Semi-supervised 3D Hand-Object Pose Estimation via Pose Dictionary Learning
This work addresses the data collection bottleneck for researchers and practitioners in 3D hand-object pose estimation, offering a semi-supervised approach that is incremental over existing methods.
The paper tackled the problem of expensive 3D labeling for hand-object pose estimation by proposing a semi-supervised method with pose dictionary learning and an object-oriented coordinate system, reducing estimation error by 19.5% for hands and 24.9% for objects on the FPHA dataset compared to using only labeled data.
3D hand-object pose estimation is an important issue to understand the interaction between human and environment.

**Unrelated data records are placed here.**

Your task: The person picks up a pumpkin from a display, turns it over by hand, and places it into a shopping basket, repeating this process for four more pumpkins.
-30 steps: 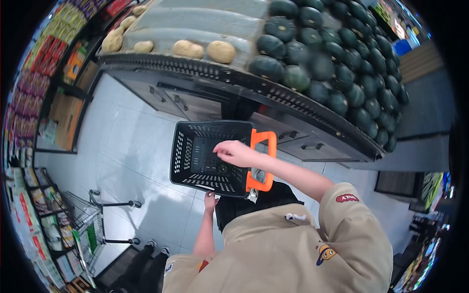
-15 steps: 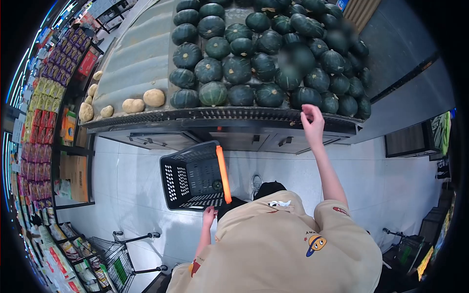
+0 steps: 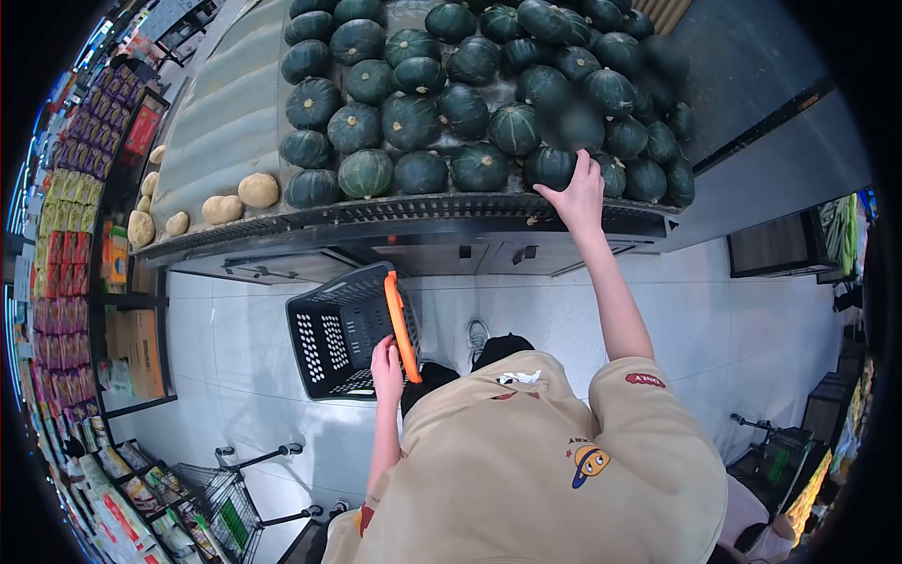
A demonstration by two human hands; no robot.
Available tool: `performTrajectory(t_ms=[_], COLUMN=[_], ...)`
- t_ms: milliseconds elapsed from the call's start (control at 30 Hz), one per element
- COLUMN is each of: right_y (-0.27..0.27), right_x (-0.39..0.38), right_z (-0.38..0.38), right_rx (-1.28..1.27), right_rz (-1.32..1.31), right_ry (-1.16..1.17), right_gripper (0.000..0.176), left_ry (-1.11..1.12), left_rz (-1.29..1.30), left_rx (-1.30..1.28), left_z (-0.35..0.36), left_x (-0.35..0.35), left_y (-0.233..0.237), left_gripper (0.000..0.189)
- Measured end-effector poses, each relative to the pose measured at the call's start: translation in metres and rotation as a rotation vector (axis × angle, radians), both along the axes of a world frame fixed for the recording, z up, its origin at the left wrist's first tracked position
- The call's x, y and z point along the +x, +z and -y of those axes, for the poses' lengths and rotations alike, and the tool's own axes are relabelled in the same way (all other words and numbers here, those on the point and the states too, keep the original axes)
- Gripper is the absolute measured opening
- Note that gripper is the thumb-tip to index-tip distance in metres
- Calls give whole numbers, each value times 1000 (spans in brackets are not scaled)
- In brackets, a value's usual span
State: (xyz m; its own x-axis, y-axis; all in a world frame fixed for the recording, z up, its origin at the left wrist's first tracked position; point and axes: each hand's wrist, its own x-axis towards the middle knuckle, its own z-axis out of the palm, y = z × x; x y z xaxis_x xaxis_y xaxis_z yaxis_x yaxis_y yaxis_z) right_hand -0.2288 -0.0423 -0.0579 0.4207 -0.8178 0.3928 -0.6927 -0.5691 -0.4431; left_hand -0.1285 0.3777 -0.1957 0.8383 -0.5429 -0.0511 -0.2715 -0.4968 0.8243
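My right hand (image 3: 575,195) reaches to the front row of dark green pumpkins on the sloped display. Its thumb and fingers are spread against the near right side of one pumpkin (image 3: 549,168), which rests among the others. My left hand (image 3: 385,366) is at the near side of a dark grey shopping basket (image 3: 315,331), close beside its orange handle (image 3: 401,324). The left fingers look extended and loosely apart, not wrapped round the handle. Part of the basket's inside is hidden behind that hand.
Several pale potatoes (image 3: 258,190) lie along the front left of the display (image 3: 221,113). Cabinet doors (image 3: 432,258) form its base. Packaged goods (image 3: 66,249) fill shelves at left. A wire shopping cart (image 3: 221,503) stands at lower left, a green-leaved vegetable stand (image 3: 839,235) at right.
My right hand has moved up onto the pumpkin, and its fingers have spread. My left hand has risen from below the basket to beside the handle. The whole view has shifted.
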Motion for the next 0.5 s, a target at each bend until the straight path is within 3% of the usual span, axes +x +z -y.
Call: performTrajectory(t_ms=[100,500], right_y=[0,0], right_x=[-2,-8], right_z=[2,10], right_rx=[-27,-66], right_rz=[5,123], right_ry=[20,113], right_gripper=[86,80], left_ry=[-15,-86], left_rz=[-88,54], left_rx=[-24,-106], left_z=[20,55], left_x=[-1,17], left_y=[38,76], left_gripper=[26,31])
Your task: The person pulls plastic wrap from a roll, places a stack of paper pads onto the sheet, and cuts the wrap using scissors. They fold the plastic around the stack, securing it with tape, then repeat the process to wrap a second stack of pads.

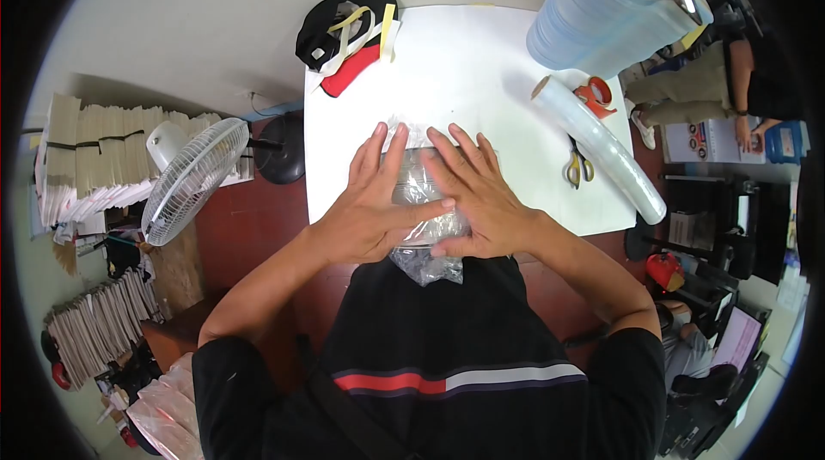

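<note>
Both my hands lie flat on a clear plastic-wrapped bundle point(425, 189) at the near edge of a white table point(481, 65). My left hand point(374, 202) covers the bundle's left side, fingers spread and pointing away from me. My right hand point(477, 198) covers its right side, and its fingers overlap the left hand's fingertips. A crumpled end of the plastic point(427, 267) hangs off the table's edge toward my black shirt. What is inside the wrap is hidden.
On the table's right lie a roll of clear film point(601, 146), yellow-handled scissors point(578, 168) and a red tape dispenser point(595, 93). A tall blue-white stack point(601, 9) stands far right, a black-red object point(348, 35) far left. A floor fan point(193, 181) stands left; another person point(730, 82) sits right.
</note>
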The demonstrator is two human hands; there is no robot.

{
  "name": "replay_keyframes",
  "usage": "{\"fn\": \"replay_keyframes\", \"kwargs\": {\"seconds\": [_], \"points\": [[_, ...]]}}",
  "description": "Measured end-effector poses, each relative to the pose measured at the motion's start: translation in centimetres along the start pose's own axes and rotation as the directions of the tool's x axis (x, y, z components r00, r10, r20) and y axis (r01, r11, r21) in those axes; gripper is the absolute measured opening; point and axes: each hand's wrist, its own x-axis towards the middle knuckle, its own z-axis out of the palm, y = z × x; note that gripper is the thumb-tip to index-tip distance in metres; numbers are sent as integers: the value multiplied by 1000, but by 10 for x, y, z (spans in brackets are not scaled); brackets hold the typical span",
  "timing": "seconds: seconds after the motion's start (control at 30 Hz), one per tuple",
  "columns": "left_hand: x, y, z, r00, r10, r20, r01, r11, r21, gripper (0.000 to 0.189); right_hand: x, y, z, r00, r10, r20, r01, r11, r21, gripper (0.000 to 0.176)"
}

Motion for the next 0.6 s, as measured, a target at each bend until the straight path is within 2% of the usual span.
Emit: {"fn": "replay_keyframes", "kwargs": {"seconds": [0.03,0.13,0.23,0.33,0.43,0.47,0.57,0.6], "points": [[4,0,-1,1000,11,10,-11,1000,1,39,0,0,0,1000,5,-9,-5,999,39,117],[13,-1,-1,999,-42,35,45,995,-93,39,-5,8,7,982,12,-191,37,968,250,121],[15,-1,5,995,-82,-54,73,986,-149,35,-6,15,17,930,5,-368,166,886,433,113],[12,-3,6,988,-118,-102,102,984,-148,31,-30,-5,1,892,-72,-446,242,910,336,88],[9,-7,11,978,-140,-152,107,972,-208,29,-31,-30,-7,925,-225,-306,236,972,0,57],[10,-9,12,979,-129,-155,95,973,-211,29,-23,-38,-7,906,-246,-344,241,969,-58,31],[10,-9,12,980,-118,-161,81,973,-217,29,-16,-45,-12,873,-407,-268,375,912,-164,19],[8,-9,11,980,-121,-156,85,972,-218,29,-16,-48,-16,877,-363,-314,348,932,-104,15]]}}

Current hand-object pose estimation methods require detailed 3D labels, which are expensive and labor-intensive. To tackle the problem of data collection, we propose a semi-supervised 3D hand-object pose estimation method with two key techniques: pose dictionary learning and an object-oriented coordinate system. The proposed pose dictionary learning module can distinguish infeasible poses by reconstruction error, enabling unlabeled data to provide supervision signals. The proposed object-oriented coordinate system can make 3D estimations equivariant to the camera perspective. Experiments are conducted on FPHA and HO-3D datasets. Our method reduces estimation error by 19.5% / 24.9% for hands/objects compared to straightforward use of labeled data on FPHA and outperforms several baseline methods. Extensive experiments also validate the robustness of the proposed method.